Efficiency and Accuracy of Computerized Adaptive Testing for the Oswestry Disability Index and Neck Disability Index

  • Tracy Y. Zhu, PhD,
  • Otho R. Plummer, PhD,
  • Audrey Hunt, BS,
  • Alexander Joeris, MD, MSc

DOI
https://doi.org/10.2106/JBJS.OA.22.00036
Journal volume & issue
Vol. 8, no. 1

Abstract

Read online

Background:. This study aimed to determine the efficiency and accuracy of computerized adaptive testing (CAT) models of the Oswestry Disability Index (ODI) and Neck Disability Index (NDI). Methods:. The study involved simulation using retrospectively collected real-world data. Previously developed CAT models of the ODI and NDI were applied to the responses from 52,551 and 18,196 patients with spinal conditions, respectively. Efficiency was evaluated by the reduction in the number of questions administered. Accuracy was evaluated by comparing means and standard deviations, calculating Pearson r and intraclass correlation coefficient (ICC) values, plotting the frequency distributions of CAT and full questionnaire scores, plotting the frequency distributions of differences between paired scores, and Bland-Altman plotting.
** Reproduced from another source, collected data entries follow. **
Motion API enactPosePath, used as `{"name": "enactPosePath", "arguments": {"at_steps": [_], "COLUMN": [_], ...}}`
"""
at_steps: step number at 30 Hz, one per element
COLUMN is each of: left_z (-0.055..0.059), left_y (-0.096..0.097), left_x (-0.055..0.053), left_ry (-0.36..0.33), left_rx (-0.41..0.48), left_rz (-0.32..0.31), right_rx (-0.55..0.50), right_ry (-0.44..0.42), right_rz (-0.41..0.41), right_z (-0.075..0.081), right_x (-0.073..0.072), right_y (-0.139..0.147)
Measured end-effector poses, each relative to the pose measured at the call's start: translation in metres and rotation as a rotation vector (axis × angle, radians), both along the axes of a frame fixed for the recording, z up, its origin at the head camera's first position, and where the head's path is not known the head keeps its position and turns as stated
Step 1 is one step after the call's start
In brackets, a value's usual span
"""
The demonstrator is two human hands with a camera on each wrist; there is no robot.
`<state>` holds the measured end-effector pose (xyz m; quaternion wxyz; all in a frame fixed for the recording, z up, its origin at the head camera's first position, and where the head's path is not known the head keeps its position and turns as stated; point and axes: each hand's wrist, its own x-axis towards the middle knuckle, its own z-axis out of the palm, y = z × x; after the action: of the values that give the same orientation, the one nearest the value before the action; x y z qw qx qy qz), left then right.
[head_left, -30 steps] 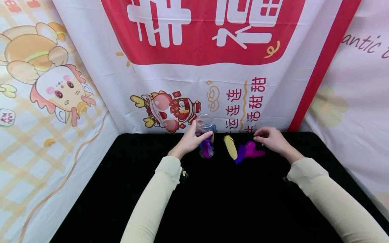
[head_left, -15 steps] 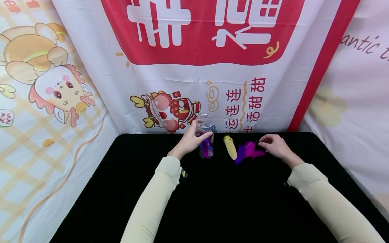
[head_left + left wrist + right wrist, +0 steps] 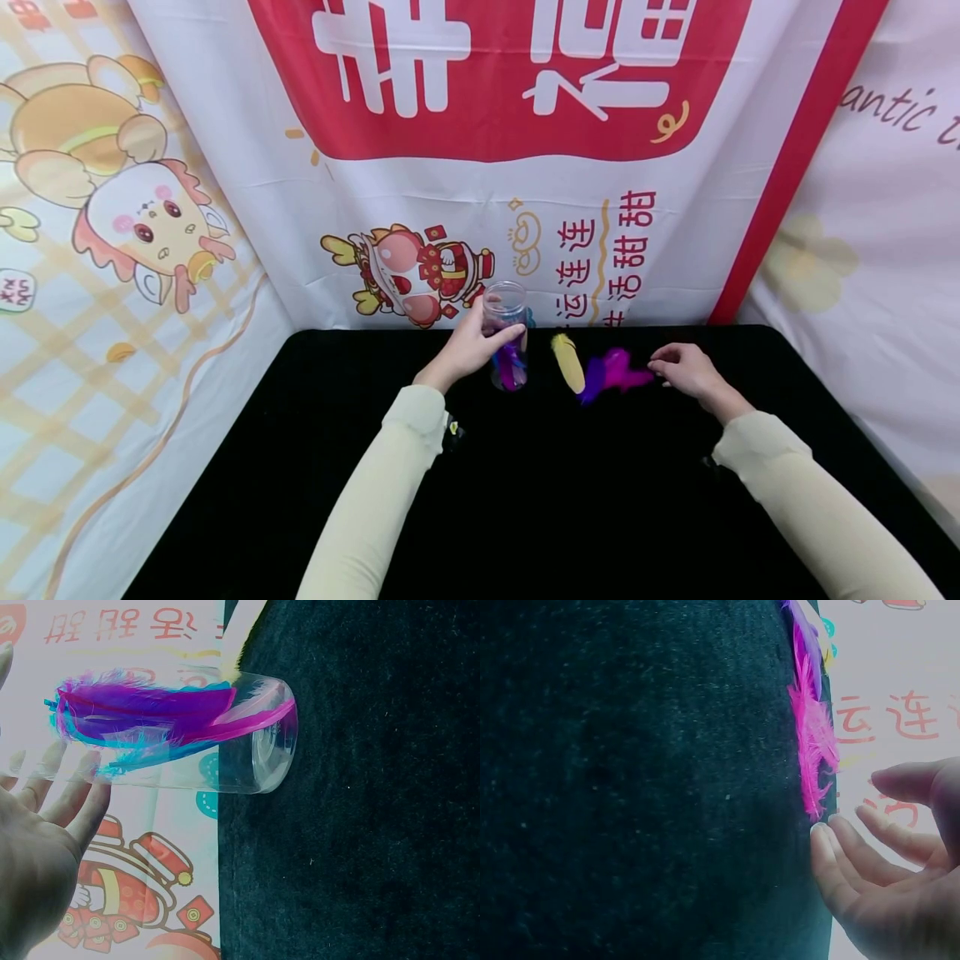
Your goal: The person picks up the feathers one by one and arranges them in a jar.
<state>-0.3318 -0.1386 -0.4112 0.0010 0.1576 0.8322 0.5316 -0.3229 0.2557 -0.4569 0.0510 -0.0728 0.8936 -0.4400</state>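
Note:
My left hand (image 3: 467,343) grips a clear jar (image 3: 506,293) around its upper part, thumb across the near side. The jar has no lid and stands at the back of the table. Inside it, purple, pink and blue feathers (image 3: 150,709) show in the left wrist view. Over at the right, my right hand (image 3: 688,368) has its thumb and fingers apart and holds nothing. Its fingertips are right at the tip of a magenta feather (image 3: 618,368). A violet feather (image 3: 593,381) overlaps that one, and a yellow feather (image 3: 569,364) lies between it and the jar.
The table (image 3: 540,500) has a black cloth top. A white and red printed curtain (image 3: 495,183) hangs along its back edge, close behind the jar. More printed cloth (image 3: 202,333) hangs at the left side.
My right hand has moved right and toward me, from above the magenta feather to its right tip. The left hand and the jar have stayed in place.

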Motion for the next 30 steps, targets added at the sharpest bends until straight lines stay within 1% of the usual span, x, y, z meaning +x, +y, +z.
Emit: {"name": "enactPosePath", "arguments": {"at_steps": [6,10,17,19,23,30], "left_z": [0.001,0.001,0.000,0.000,0.000,0.000], "left_y": [0.000,0.000,0.001,0.001,0.001,0.001], "left_x": [-0.002,-0.001,0.000,0.000,0.000,0.001], "left_ry": [-0.004,-0.013,-0.010,-0.009,-0.010,-0.010], "left_rx": [0.000,-0.001,0.000,0.000,-0.004,-0.002], "left_rz": [0.006,0.009,0.011,0.009,0.010,0.015], "right_rx": [-0.075,-0.154,-0.376,-0.424,-0.500,-0.607], "right_ry": [-0.052,-0.115,-0.193,-0.213,-0.232,-0.225], "right_rz": [-0.007,-0.021,-0.053,-0.060,-0.071,-0.064], "right_z": [-0.004,-0.004,-0.010,-0.010,-0.010,-0.012], "right_x": [0.000,0.001,0.002,0.003,0.002,0.000], "right_y": [0.000,-0.001,-0.005,-0.007,-0.009,-0.015]}}
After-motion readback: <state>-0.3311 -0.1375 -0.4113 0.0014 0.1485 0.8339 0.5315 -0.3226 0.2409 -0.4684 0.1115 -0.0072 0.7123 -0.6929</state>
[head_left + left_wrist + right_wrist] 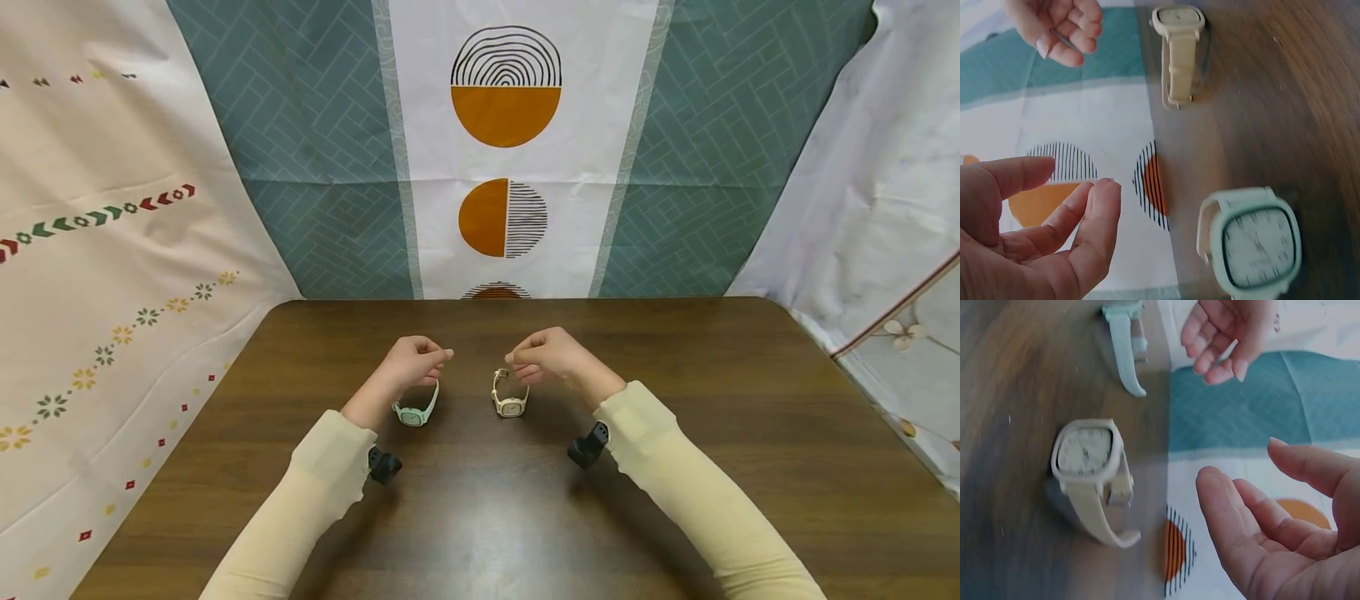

Score changes, calculated as the postoperative ODI or NDI scores minus the preoperative scores, were compared between the CAT and full versions in patients for whom both preoperative and postoperative ODI or NDI questionnaires were available. Results:. CAT models of the ODI and NDI required an average of 4.47 and 4.03 fewer questions per patient, respectively. The mean CAT ODI score was 0.7 point lower than the full ODI score (35.4 ± 19.0 versus 36.1 ± 19.3), and the mean CAT NDI score was 1.0 point lower than the full NDI score (34.7 ± 19.3 versus 33.8 ± 18.5). The Pearson r was 0.97 for both the ODI and NDI, and the ICC was 0.97 for both. The frequency distributions of the CAT and full scores showed marked overlap for the ODI and NDI. Differences between paired scores were less than the minimum clinically important difference in 98.9% of cases for the ODI and 98.5% for the NDI. Bland-Altman plots showed no proportional bias. The ODI and NDI score changes could be calculated in a subgroup of 6,044 and 4,775 patients, respectively; the distributions of the ODI and NDI score changes were near identical between the CAT and full versions. Conclusions:. CAT models were able to reduce the question burden of the ODI and NDI. Scores obtained from the CAT models were faithful to those from the full questionnaires, both on the population level and on the individual patient level. Level of Evidence:. Prognostic Level III. See Instructions for Authors for a complete description of levels of evidence.